The former astronaut claims that walking on the moon was nothing, compared to walking with Jesus. Walking with Jesus is forever, but the moon visit was just three days. The preacher emcee, trailing the long cord of his microphone, moves with slow-motion bounces, as though trying to get the feel of the astronaut’s walk on the moon. The preacher has on a pink plaid jacket, and because the TV color isn’t tuned properly, his face is the same bright shade.

Dolores has the Christian channel on only for the music. She likes to think she is impervious to evangelists. She usually laughs at the way they talk so urgently, even happily, about the end of the world. But today the show sends a chill through her. After the astronaut leaves, a missions specialist describes the “gap of unbelief” that can only be bridged by Jesus Christ. The gap of unbelief sounds threatening, like the missile gap.

“Quit it, Petey. You’re giving me the heebie-jeebies,” Dolores says. She refrains from kicking at the little boy from down the street, who is underfoot. She is arranging dogwood blossoms in a vase and Petey is repeating “Fuzzy Duck” in a monotone. Petey is nine, and he wears a strange little sweatsuit with the arms and legs cut off and the edges hanging in shreds.
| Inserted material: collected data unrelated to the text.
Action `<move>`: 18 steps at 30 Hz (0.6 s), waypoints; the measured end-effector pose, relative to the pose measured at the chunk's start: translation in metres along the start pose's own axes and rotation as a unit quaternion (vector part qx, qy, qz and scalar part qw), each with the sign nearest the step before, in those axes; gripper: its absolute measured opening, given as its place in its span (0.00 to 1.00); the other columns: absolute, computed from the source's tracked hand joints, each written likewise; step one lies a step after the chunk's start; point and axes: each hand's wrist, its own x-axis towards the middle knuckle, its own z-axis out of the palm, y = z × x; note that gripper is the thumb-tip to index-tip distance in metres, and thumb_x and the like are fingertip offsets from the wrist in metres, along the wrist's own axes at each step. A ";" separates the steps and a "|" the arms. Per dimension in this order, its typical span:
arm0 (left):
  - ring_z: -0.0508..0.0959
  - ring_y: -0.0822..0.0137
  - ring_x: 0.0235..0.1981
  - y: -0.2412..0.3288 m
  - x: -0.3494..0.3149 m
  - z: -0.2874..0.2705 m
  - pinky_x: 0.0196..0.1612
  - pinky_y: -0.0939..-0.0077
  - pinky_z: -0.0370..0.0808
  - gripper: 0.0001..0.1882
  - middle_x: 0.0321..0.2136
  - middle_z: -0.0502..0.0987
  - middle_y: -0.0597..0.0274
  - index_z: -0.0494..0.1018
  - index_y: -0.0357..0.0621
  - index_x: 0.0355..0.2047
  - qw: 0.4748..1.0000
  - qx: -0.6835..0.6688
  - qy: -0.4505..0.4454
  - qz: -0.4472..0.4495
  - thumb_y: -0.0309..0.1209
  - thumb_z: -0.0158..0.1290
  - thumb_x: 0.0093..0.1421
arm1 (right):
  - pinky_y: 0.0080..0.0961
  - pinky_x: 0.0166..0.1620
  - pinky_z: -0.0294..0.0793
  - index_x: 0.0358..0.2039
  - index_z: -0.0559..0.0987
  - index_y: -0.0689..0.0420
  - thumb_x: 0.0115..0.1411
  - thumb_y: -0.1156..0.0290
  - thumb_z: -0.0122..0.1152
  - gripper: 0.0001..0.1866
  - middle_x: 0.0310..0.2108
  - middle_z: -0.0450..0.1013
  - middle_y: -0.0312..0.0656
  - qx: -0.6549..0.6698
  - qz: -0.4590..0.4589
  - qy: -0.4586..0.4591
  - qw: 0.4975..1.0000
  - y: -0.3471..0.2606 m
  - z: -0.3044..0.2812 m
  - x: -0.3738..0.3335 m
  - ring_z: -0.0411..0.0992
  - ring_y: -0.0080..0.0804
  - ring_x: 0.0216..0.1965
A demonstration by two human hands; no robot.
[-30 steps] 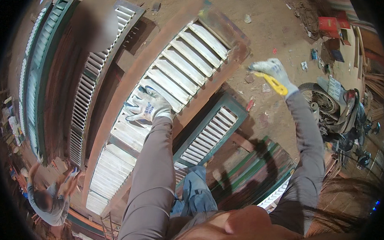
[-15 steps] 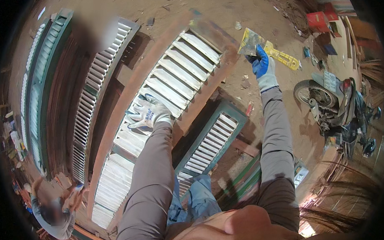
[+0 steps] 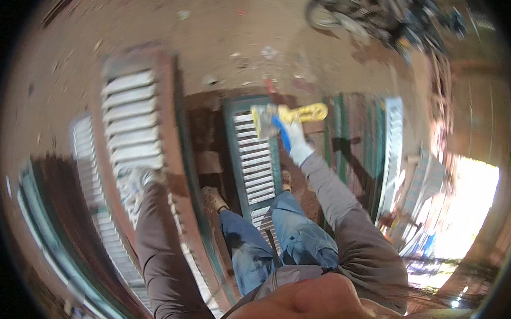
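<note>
My left hand, in a pale glove, lies with its fingers spread on the white slats of a brown-framed louvred shutter. Motion blurs its fingertips. My right hand, in a white and blue glove, grips a putty knife close to where blade meets handle. The yellow handle points right, and the wide, stained blade points left. Beneath it, a green-framed shutter with white slats lies between my feet, lower than the brown one. The putty knife is held above that shutter's far end.
More shutters stand or lie to the left, beside a dark green frame. Green strips and a white slatted panel are at the right. A motorbike is at the far right, with litter on the dirt floor.
The view has swung right, so the motorbike now sits near the top and the co-worker is out of sight. My right hand has brought the putty knife nearer, over the green shutter.
</note>
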 end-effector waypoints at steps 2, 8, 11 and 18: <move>0.70 0.42 0.46 0.007 0.007 0.004 0.40 0.45 0.69 0.22 0.53 0.66 0.44 0.66 0.46 0.54 1.000 -0.007 0.010 0.029 0.43 0.37 0.66 | 0.25 0.57 0.68 0.61 0.67 0.59 0.58 0.79 0.58 0.28 0.55 0.69 0.40 -0.071 -0.068 0.073 0.992 0.019 -0.058 -0.068 0.69 0.27 0.53; 0.73 0.44 0.43 0.032 0.002 0.011 0.37 0.50 0.73 0.20 0.52 0.67 0.43 0.67 0.45 0.53 0.979 -0.046 0.118 0.159 0.42 0.38 0.66 | 0.30 0.50 0.72 0.43 0.72 0.55 0.51 0.84 0.52 0.18 0.41 0.74 0.39 -0.029 -0.044 0.357 0.932 0.050 -0.275 -0.241 0.72 0.32 0.44; 0.74 0.45 0.41 0.015 -0.049 0.015 0.35 0.52 0.74 0.20 0.51 0.67 0.42 0.68 0.45 0.52 0.929 -0.117 0.267 0.228 0.41 0.39 0.66 | 0.26 0.35 0.73 0.36 0.73 0.52 0.55 0.80 0.53 0.10 0.28 0.72 0.34 -0.183 0.068 0.565 0.802 0.067 -0.399 -0.318 0.72 0.26 0.32; 0.76 0.46 0.40 -0.114 -0.293 0.001 0.36 0.56 0.78 0.19 0.48 0.68 0.40 0.69 0.42 0.50 0.910 0.253 0.117 0.307 0.41 0.43 0.65 | 0.33 0.28 0.67 0.34 0.75 0.58 0.56 0.59 0.61 0.15 0.24 0.70 0.36 0.185 0.092 0.777 0.595 0.111 -0.625 -0.482 0.68 0.30 0.24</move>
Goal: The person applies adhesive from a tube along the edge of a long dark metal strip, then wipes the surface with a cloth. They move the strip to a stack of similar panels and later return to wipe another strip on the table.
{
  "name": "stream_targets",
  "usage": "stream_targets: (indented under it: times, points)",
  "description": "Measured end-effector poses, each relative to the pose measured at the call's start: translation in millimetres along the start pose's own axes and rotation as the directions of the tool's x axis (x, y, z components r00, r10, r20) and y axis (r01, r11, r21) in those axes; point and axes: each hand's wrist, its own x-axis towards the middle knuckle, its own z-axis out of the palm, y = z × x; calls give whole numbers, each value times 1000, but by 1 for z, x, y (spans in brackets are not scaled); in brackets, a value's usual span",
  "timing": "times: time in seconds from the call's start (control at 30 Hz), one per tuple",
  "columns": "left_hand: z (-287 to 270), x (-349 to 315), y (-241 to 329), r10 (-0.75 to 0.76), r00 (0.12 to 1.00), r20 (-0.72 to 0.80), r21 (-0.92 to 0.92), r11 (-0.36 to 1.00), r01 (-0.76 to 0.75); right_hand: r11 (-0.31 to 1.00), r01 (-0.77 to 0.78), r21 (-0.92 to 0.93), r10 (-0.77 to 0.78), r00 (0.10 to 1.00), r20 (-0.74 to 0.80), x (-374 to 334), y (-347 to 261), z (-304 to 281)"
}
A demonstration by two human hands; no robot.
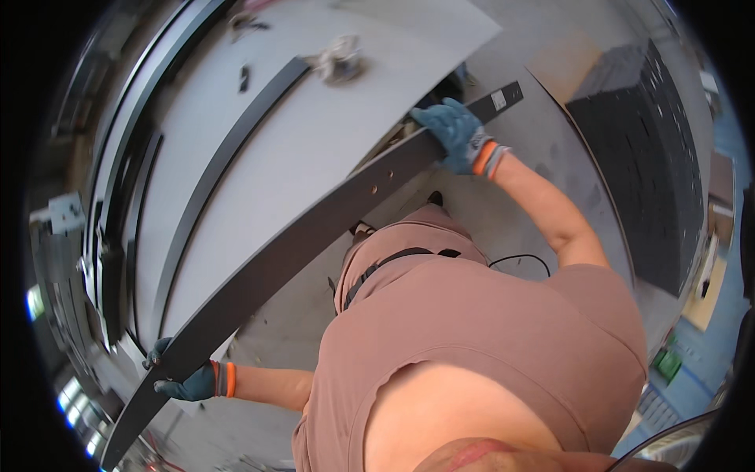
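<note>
A long, dark grey flat board (271, 263) lies slantwise before my body, over the near edge of the white table. Two small holes pierce it past its middle, and a white sticker marks its far right end. My left hand (193, 382), in a dark blue-green glove with an orange cuff, grips it near the lower left end, fingers round both edges. Toward the other end my right hand (454, 132), gloved in blue, is closed over the board, its thumb side hidden.
On the white table (330, 130) lie another dark strip (228, 149), a crumpled whitish rag (340, 59) and a small black object (244, 78). Long dark profiles (130, 157) run along the left. A tall stack of dark panels (641, 157) stands at the right.
</note>
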Motion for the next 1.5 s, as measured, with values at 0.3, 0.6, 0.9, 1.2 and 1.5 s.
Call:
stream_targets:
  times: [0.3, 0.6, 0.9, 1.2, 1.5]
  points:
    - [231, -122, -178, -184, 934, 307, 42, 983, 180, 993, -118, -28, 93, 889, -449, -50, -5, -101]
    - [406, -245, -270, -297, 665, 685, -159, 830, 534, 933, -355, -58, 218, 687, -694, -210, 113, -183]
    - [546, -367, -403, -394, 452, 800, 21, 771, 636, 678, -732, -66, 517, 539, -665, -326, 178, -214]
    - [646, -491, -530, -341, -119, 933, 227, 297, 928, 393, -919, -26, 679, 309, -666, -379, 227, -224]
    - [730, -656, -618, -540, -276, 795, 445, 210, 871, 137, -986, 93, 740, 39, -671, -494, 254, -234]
“Jesus is a vampire,” says Petey.

“Where’d you get that idea?”

“My brother said so.”

“How does he know?”

“He studied it. In a book.”

“I’ve heard a lot of things, but I never heard that.”

Petey slams the door and charges down the driveway on his bicycle, making hot-rod sounds. He rides an old bicycle with a banana seat, a hand-me-down from his older brother, who is in jail for breaking into an insurance agency and stealing three calculators. In Dolores’s opinion, their mother is an alcoholic who lets her kids run wild.